*** DATA ***

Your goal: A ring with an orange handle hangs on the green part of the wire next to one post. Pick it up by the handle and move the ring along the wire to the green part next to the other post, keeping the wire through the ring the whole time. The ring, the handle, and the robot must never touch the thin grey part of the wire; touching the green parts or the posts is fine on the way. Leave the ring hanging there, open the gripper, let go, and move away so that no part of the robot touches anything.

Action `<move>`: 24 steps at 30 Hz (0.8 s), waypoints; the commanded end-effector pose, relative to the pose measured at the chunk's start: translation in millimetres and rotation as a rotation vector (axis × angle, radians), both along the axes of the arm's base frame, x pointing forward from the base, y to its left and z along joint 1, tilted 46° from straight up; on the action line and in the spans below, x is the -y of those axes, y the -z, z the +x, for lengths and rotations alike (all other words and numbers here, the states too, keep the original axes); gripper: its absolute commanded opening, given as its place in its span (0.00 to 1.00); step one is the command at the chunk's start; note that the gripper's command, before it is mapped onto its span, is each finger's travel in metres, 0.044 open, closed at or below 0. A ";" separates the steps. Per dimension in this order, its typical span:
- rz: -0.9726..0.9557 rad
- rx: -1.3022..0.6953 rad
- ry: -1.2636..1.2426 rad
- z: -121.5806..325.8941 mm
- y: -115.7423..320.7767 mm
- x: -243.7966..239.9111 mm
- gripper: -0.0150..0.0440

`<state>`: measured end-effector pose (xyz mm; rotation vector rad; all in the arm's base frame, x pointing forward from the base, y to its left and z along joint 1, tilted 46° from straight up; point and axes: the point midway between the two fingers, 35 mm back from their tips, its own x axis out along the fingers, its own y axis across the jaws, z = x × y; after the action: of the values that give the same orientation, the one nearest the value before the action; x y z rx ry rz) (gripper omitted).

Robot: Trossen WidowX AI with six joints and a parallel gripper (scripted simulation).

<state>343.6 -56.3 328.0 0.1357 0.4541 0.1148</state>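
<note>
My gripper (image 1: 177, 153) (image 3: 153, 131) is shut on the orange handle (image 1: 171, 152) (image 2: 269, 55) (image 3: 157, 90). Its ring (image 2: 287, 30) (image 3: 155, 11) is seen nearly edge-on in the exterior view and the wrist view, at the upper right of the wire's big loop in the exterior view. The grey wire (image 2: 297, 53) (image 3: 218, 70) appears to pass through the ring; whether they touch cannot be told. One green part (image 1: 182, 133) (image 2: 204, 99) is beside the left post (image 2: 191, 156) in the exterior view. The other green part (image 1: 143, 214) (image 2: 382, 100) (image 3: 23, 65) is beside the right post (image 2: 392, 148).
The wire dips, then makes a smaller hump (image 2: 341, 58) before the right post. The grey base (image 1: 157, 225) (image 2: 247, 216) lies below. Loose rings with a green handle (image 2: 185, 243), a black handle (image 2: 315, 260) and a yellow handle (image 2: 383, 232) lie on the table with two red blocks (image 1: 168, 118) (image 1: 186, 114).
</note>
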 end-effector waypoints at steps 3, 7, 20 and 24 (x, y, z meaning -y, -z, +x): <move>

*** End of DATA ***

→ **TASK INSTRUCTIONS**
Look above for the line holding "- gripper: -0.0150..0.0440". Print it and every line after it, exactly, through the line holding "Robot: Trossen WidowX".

→ **EXERCISE RESULT**
- gripper: -0.0150..0.0440

`<state>`: measured end-effector pose (xyz mm; rotation vector rad; all in the arm's base frame, x pointing forward from the base, y to its left and z along joint 1, tilted 46° from straight up; point and axes: the point midway between the two fingers, 35 mm back from their tips, its own x axis out along the fingers, its own y axis across the jaws, z = x × y; after the action: of the values that give the same orientation, the one nearest the value before the action; x y z rx ry rz) (gripper omitted).

Robot: Trossen WidowX AI with six joints and a parallel gripper (scripted simulation).

Nothing further is needed to complete this exercise.